AFM vindt niet één type cultuur wenselijk. Elke organisatie heeft zijn eigen cultuur. Maar je kunt cultuur, gedrag, wel veranderen. "Dat kan door goed gedrag te belonen of bijvoorbeeld door het gedrag te veranderen door continue monitoring op vastgelegde procedures. Het kan allemaal leiden tot kwaliteitsverbetering. Wij kijken of en hoe u dit aanpakt."

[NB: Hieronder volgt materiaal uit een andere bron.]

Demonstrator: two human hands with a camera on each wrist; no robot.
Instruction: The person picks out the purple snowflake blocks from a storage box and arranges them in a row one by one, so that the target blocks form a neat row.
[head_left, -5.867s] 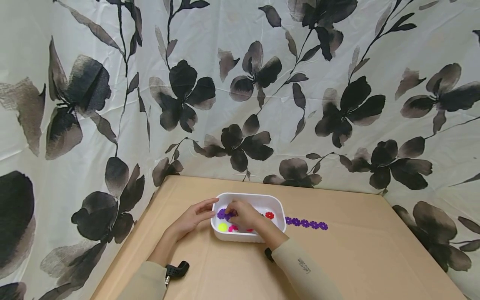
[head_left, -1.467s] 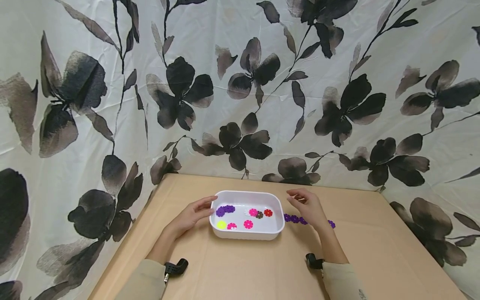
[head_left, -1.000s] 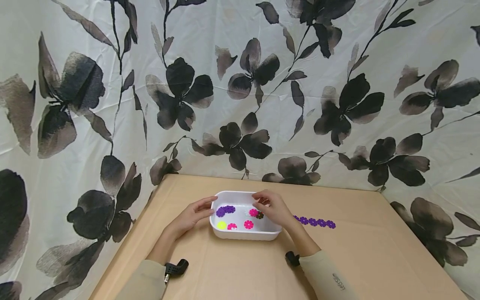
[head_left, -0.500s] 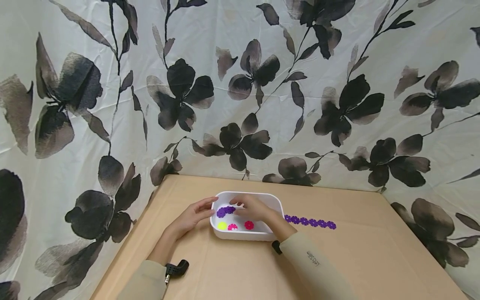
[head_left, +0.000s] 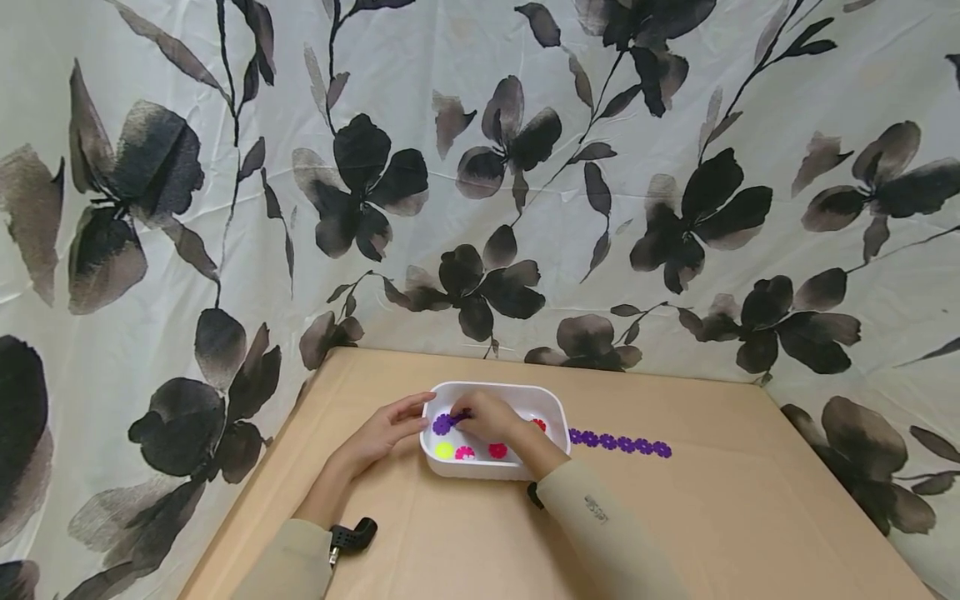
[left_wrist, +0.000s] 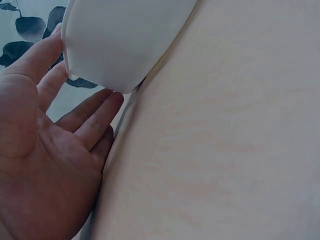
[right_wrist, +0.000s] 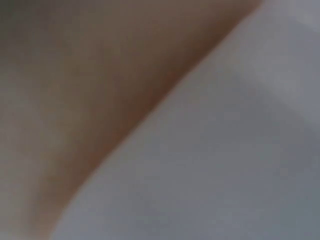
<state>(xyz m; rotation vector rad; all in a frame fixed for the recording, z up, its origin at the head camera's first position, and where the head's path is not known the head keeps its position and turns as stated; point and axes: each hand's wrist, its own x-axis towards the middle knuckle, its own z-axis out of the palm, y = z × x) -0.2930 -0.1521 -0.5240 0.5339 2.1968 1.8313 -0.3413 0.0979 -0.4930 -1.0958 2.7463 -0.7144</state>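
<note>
A white plastic tub (head_left: 491, 472) holds several small flower-shaped discs. My left hand (head_left: 386, 432) touches the tub's left end, its fingers fairly straight; in the left wrist view the left hand (left_wrist: 55, 145) lies palm up with fingertips at the tub's wall (left_wrist: 115, 45). Inside the tub my right hand (head_left: 491, 419) pinches a purple flower disc (head_left: 463, 413) with thumb and fingertips, which partly cover it. Another purple disc (head_left: 442, 425) lies just left of it. The right wrist view is too blurred to show the fingers.
Also in the tub are a yellow disc (head_left: 444, 451), a pink disc (head_left: 465, 453) and red discs (head_left: 498, 451). A row of purple flower discs (head_left: 627, 445) runs rightward from the tub on the tan tabletop (head_left: 720, 500). Floral cloth (head_left: 585, 192) hangs behind the table.
My right hand has gone from over the purple row leftward into the tub and closed its fingertips on a purple disc. The left hand has stayed at the tub's left end.
</note>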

De AFM kijkt ook naar de 'toon aan de top', wat straalt het bestuur uit, welke boodschap geven zij mee? "Valkuil daarbij is: geef geen mixed-signals. Doe zelf als bestuur ook wat je intern als richtlijn meegeeft. We kijken daarbij ook naar uw beoordelings- en beloningssysteem: wordt, en zo ja hoe, kwaliteit in uw organisatie beoordeelt en beloont?" aldus Majoor.

Praktijkcase

Roland Ogink, voorzitter van de werkgroep niet-oob-accountantsorganisaties, sluit hierbij aan. Bij Jong en Laan is hij verantwoordelijk voor het realiseren van optimale kwaliteit. Met deze pet op vertelt Ogink over de uitdagingen waar zijn kantoor tegenaan loopt: vertelt hoe zij daar te werk gaan, de visie en het plan van aanpak. "Belangrijk is om de doelstellingen goed voor ogen te houden. Het blijkt best moeilijk om na het meten van de cultuur en kwaliteit het kwaliteitsverbeterproces in de volgende fase te brengen. Hoe ga je met de resultaten daadwerkelijk aan de slag. Ook het niet-oob segment moet en kan veel beter. Daarbij moeten we elkaar wel helpen met het vormen van een positieve beeldvorming naar buiten toe."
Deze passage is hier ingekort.